Segundo a vítima, os suspeitos utilizavam um veículo Renault Duster preto sem placas de identificação. Diante da situação, os agentes iniciaram os procedimentos de atendimento e mobilizaram equipes para prestar assistência imediata.

Ferimentos graves mobilizam equipes de resgate

A Guarda Municipal acionou o Corpo de Bombeiros Militar logo após constatar a gravidade do caso. Em seguida, uma equipe de suporte avançado chegou ao local para prestar os primeiros socorros.

Durante a avaliação clínica, os profissionais identificaram um afundamento na região frontal do crânio e uma contusão perfurante no ombro direito. Por causa da gravidade dos ferimentos, os socorristas conduziram a vítima ao Pronto-Socorro Municipal de Várzea Grande.

Os médicos assumiram o atendimento especializado e iniciaram o acompanhamento do quadro clínico. Até o momento, as autoridades não divulgaram novas informações sobre o estado de saúde do homem.

Buscas começam logo após a denúncia

Enquanto a equipe médica atendia a vítima, as guarnições B06 e B26 seguiram para o local indicado durante o relato. Os agentes realizaram diligências e buscaram informações que pudessem ajudar na localização dos suspeitos.

Durante as averiguações, moradores informaram que o motorista do Renault Duster já havia deixado a região antes da chegada das equipes.

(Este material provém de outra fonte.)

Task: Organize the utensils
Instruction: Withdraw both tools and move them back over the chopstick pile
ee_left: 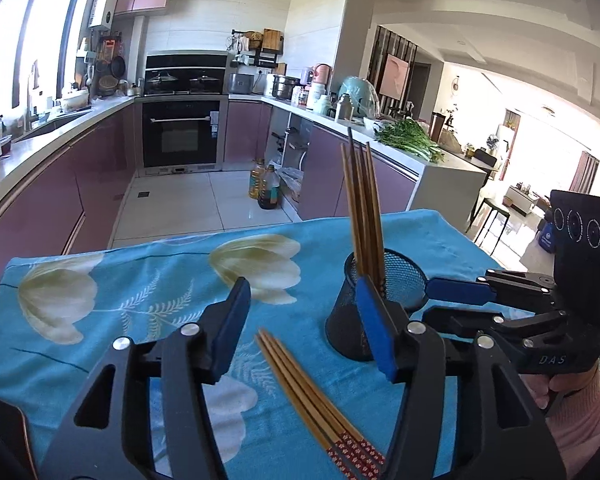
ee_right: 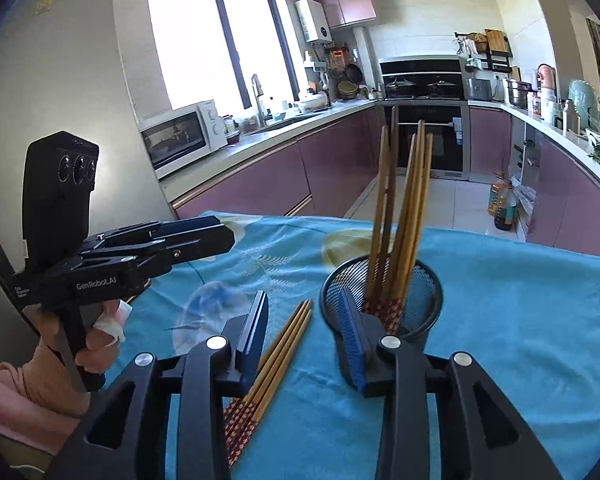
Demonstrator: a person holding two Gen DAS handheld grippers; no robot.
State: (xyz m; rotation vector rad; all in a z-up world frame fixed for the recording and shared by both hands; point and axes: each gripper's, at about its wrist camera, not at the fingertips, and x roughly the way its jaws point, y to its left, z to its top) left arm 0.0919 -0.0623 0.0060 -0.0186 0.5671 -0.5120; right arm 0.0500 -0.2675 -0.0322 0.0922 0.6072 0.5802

Apesar das buscas, os agentes não encontraram os envolvidos.

As forças de segurança continuam investigando o caso e trabalham para identificar os autores da agressão.

Facções utilizam violência para impor punições

As investigações devem esclarecer a motivação do crime e a participação de cada envolvido. Caso a polícia confirme as informações apresentadas pela vítima, os suspeitos poderão responder por lesão corporal grave, associação criminosa e outros delitos previstos na legislação.

As autoridades orientam a população a denunciar atividades criminosas de forma anônima. Quem possuir informações pode entrar em contato pelo 197 da Polícia Civil, pelo 190 da Polícia Militar ou pelos canais oficiais da Guarda Municipal.